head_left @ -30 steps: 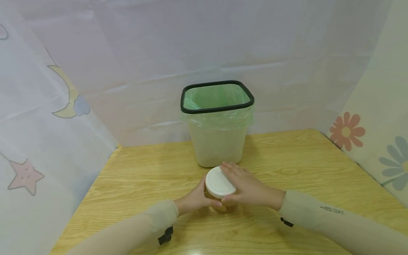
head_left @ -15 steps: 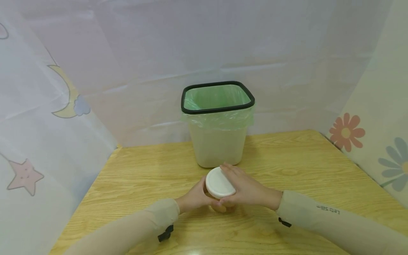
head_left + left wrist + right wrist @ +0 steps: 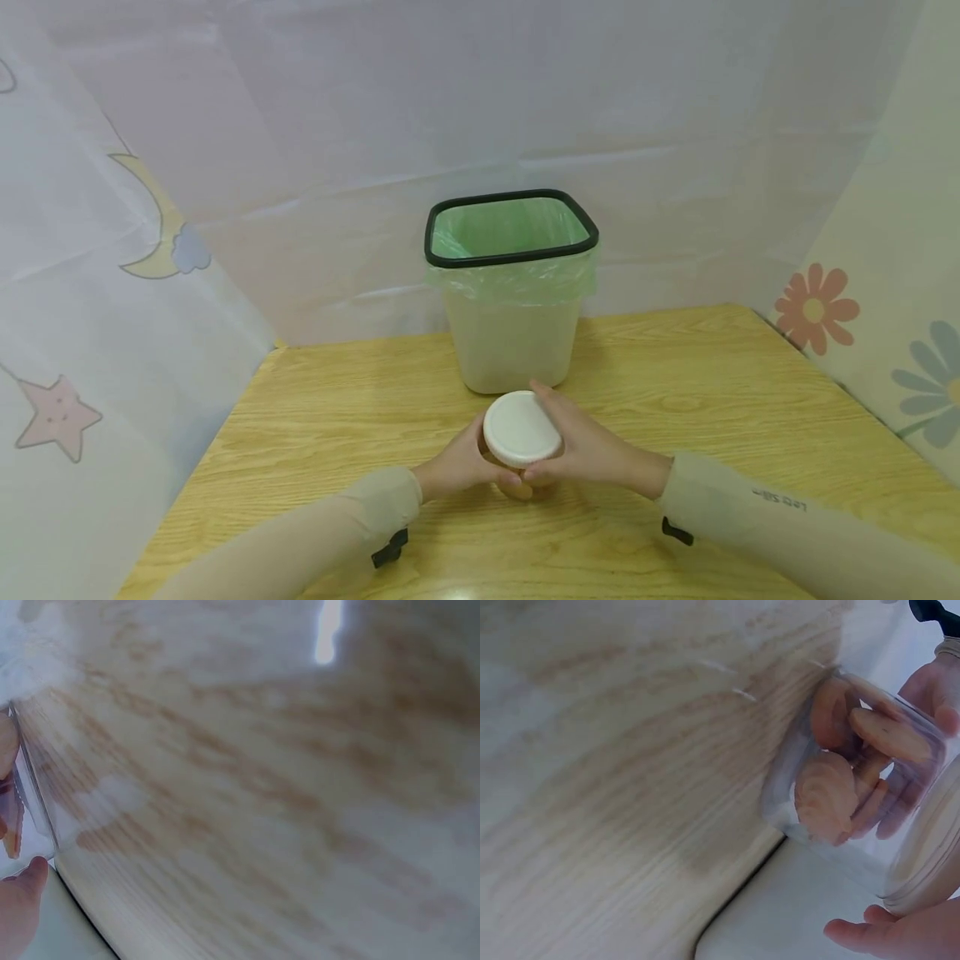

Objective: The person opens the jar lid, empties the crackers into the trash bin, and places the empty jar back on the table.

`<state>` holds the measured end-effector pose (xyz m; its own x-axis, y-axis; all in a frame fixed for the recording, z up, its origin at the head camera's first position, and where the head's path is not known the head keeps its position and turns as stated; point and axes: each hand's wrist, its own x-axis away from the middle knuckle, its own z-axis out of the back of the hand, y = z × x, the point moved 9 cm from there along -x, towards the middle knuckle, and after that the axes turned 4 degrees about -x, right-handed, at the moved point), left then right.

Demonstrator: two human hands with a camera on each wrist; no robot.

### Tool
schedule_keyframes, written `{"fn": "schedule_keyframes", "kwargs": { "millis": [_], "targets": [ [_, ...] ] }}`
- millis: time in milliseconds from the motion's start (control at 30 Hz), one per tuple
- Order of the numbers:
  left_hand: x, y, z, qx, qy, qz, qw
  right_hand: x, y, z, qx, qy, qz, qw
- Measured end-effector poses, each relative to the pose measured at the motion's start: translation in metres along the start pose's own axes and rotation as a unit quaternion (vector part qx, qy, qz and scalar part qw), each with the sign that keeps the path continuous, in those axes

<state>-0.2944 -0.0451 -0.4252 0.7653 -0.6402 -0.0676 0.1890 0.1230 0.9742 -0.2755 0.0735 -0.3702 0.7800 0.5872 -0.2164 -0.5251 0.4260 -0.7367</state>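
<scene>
A clear jar point(image 3: 517, 479) with a white round lid point(image 3: 520, 428) stands on the wooden table point(image 3: 315, 400), just in front of the bin. My left hand point(image 3: 459, 465) grips the jar's body from the left. From the right, my right hand point(image 3: 581, 442) curls its fingers and thumb round the lid's rim. In the right wrist view the jar point(image 3: 840, 780) holds round orange-brown pieces, the lid point(image 3: 930, 855) is at the right edge, and the left hand's fingers point(image 3: 930, 690) show behind the glass. The left wrist view shows only the jar's edge point(image 3: 26, 802) and mostly tabletop.
A white bin point(image 3: 512, 333) with a black rim and green liner stands at the table's back, close behind the jar. Pale sheets with moon, star and flower prints enclose the table on three sides. Bare wood lies to the left and right of the hands.
My right hand has shifted slightly round the lid, its fingers now more along the far right rim. The jar and my left hand have stayed in place.
</scene>
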Motion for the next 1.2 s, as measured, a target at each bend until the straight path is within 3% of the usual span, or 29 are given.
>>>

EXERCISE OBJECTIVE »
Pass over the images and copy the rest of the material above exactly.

EXERCISE SOLUTION »
head_left @ -30 steps: 
head_left @ -15 steps: 
head_left + left wrist + right wrist @ +0 steps: 

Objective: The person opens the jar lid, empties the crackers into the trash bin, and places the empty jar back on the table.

`<state>` holds the measured end-effector pose (xyz m; its own x-axis, y-axis; all in a frame fixed for the recording, z up, its origin at the head camera's first position, and where the head's path is not known the head keeps its position and turns as stated; point and axes: each hand's wrist, its own x-axis away from the middle knuckle, its own z-axis out of the back of the hand, y = z × x, the point moved 9 cm from there along -x, towards the middle knuckle, and after that the axes turned 4 degrees about -x, right-handed, at the moved point), left then right.

Demonstrator: two human hands with a camera on each wrist; no robot.

### Tool
schedule_keyframes, written `{"fn": "schedule_keyframes", "kwargs": { "millis": [_], "targets": [ [_, ...] ] }}`
- millis: time in milliseconds from the motion's start (control at 30 Hz), one per tuple
- Order of the numbers:
  left_hand: x, y, z, qx, qy, qz, qw
  right_hand: x, y, z, qx, qy, qz, qw
- Measured end-effector poses, each relative to the pose measured at the motion's start: translation in metres along the start pose's own axes and rotation as a unit quaternion (vector part qx, qy, qz and scalar part qw), each with the sign that keeps the path continuous, in those axes

<state>-0.2944 -0.0451 -0.4252 0.7653 -0.6402 -0.0676 0.1890 0.1230 0.9742 -0.2755 0.0735 -0.3702 0.7800 0.5872 -0.2164 -0.5251 0.4260 -0.7367</state>
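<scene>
A clear jar point(image 3: 517, 479) with a white round lid point(image 3: 520, 428) stands on the wooden table point(image 3: 315, 400), just in front of the bin. My left hand point(image 3: 459, 465) grips the jar's body from the left. From the right, my right hand point(image 3: 581, 442) curls its fingers and thumb round the lid's rim. In the right wrist view the jar point(image 3: 840, 780) holds round orange-brown pieces, the lid point(image 3: 930, 855) is at the right edge, and the left hand's fingers point(image 3: 930, 690) show behind the glass. The left wrist view shows only the jar's edge point(image 3: 26, 802) and mostly tabletop.
A white bin point(image 3: 512, 333) with a black rim and green liner stands at the table's back, close behind the jar. Pale sheets with moon, star and flower prints enclose the table on three sides. Bare wood lies to the left and right of the hands.
My right hand has shifted slightly round the lid, its fingers now more along the far right rim. The jar and my left hand have stayed in place.
</scene>
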Motion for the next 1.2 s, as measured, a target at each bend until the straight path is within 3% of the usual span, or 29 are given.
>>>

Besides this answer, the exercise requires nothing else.